Has anyone ever read about how Lloyd’s insurance payouts work? It’s kind of crazy. This touches on it, but I can’t find a good, short article.
Lloyd’s is not an insurance company; it is a market of members. As the oldest continuously active insurance marketplace in the world, Lloyd’s has retained some unusual structures and practices that differ from all other insurance providers today. Originally created as a non-incorporated association of subscribing members, it was incorporated by the Lloyd’s Act 1871 and is currently governed under the Lloyd’s Acts of 1871 through to 1982.

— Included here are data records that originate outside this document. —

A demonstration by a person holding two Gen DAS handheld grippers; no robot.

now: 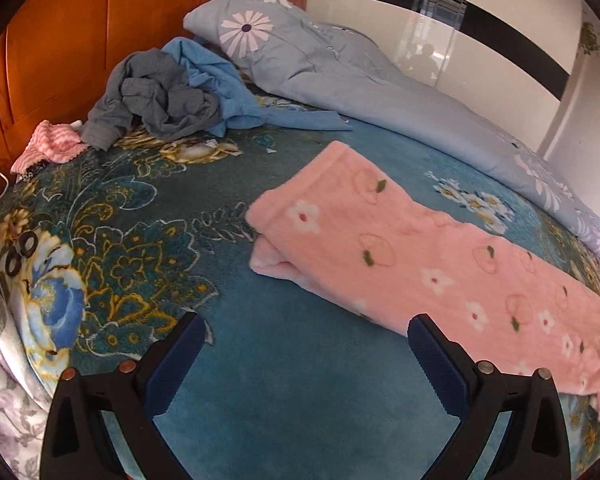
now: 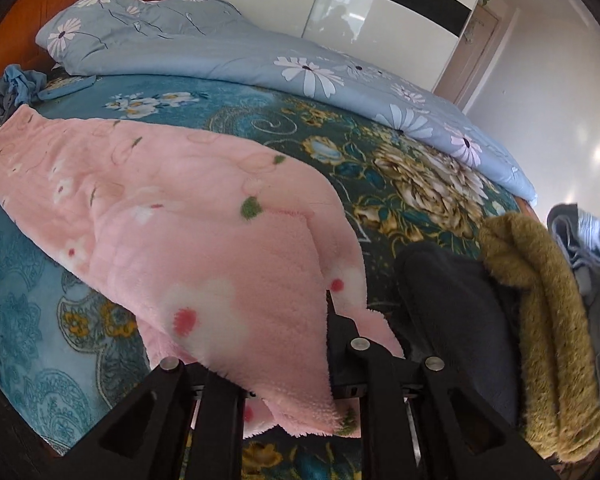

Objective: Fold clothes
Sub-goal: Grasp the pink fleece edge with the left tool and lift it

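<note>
Over bare blanket [image 1: 292, 380], left gripper [image 1: 304, 344] gapes empty; right gripper [image 2: 288, 368] pinches pink garment [image 2: 204, 208] edge.

Both views were bright, lit by daylight that showed as window glare on the glossy wardrobe [image 1: 440, 52] and as soft hot spots on the wall [image 2: 560, 128] at right; shadows on the bedspread [image 1: 284, 360] were soft and faint. Strong fisheye bending curved the bed and wardrobe lines, and black vignette filled the corners of each frame. The pink fleece [image 2: 220, 264] close to the right lens was soft and slightly washed out, the left view had mild blur at the fleece's near end, and the far quilt [image 1: 380, 92] stayed fairly sharp.
</note>
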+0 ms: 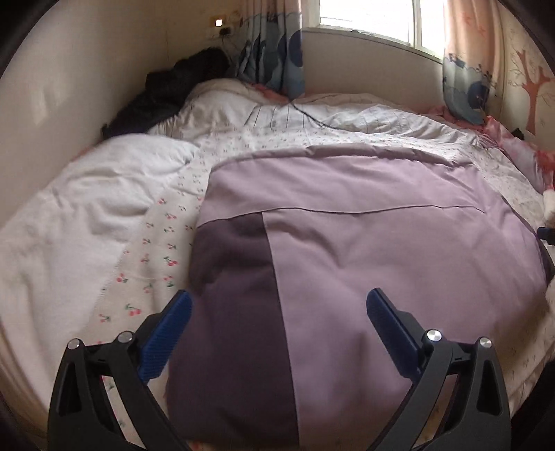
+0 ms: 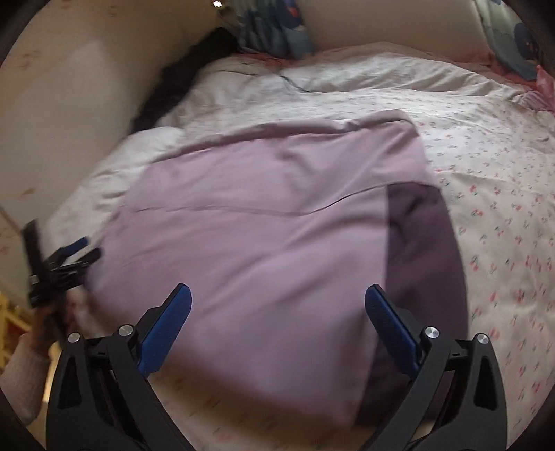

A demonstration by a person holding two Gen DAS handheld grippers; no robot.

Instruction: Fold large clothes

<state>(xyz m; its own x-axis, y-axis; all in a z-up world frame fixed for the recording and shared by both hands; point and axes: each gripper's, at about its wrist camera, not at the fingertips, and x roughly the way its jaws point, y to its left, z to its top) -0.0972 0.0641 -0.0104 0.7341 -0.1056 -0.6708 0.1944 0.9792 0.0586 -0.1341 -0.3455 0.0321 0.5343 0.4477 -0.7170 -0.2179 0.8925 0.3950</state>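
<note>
A large lilac garment [image 1: 364, 222] with a dark purple panel [image 1: 236, 295] lies spread flat on the bed, folded into a broad rectangle. My left gripper [image 1: 279, 301] hovers open over its near left part, blue pads [image 1: 166, 333] wide apart, nothing between them. In the right wrist view the same garment [image 2: 260, 222] fills the middle, its dark panel [image 2: 419, 249] on the right. My right gripper [image 2: 277, 298] stands open above the near edge, holding nothing. The left gripper [image 2: 79, 251] shows at the garment's left edge, held by a hand [image 2: 45, 319].
The bed carries a cherry-print sheet [image 1: 156, 249] and a rumpled white duvet [image 1: 86, 194] at left. Dark clothing [image 1: 163, 93] is piled against the wall in the far corner. Curtains [image 1: 274, 52] and a window [image 1: 367, 17] are behind. A thin black cable [image 1: 308, 114] lies on the far bedding.
</note>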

Lloyd’s itself does not underwrite insurance business, leaving that to its members. Instead, the Society operates effectively as a market regulator, setting rules under which members operate and offering centralised administrative services to those members.
On the upside, social distancing is working and saving lives. Now let’s see how long it takes to dump the whole thing as “too expensive” and go back to just let 'em die?
Short version: private individual members, (known as “Names” in Lloyd’s parlance) invest in Lloyd’s and assume unlimited liability for claims. Many have been financially ruined by far lesser crises.
I saw a documentary on Lloyd’s a few years ago. In it, a Lloyd’s senior executive was quoted as saying of the Names, “If God did not want them to be sheared, he would not have made them sheep”.
I think I saw that documentary too. Back in the early '90s?
IIRC, Lloyd’s is a sort of a pyramid scheme that for decades (centuries?) invited only the wealthy and privileged to join, and would pay out annual dividends to members.
Then in the late '80s, Lloyd’s was exposed to a whole load of disasters all at once - A hurricane in the UK, the Piper Alpha oil rig fire, the King’s Cross fire, the capsizing of the Spirit of Free Enterprise and a whole load of others.
So Lloyd’s lowered the bar for entry and invited pretty much any old yuppie to join, and then fleeced them all.
How does that even work? Farm workers are already not covered by minimum wage laws, and a lot of them are undocumented. They have close to zero legal protections anyway, so I don’t see how the feds can really give them even less protections.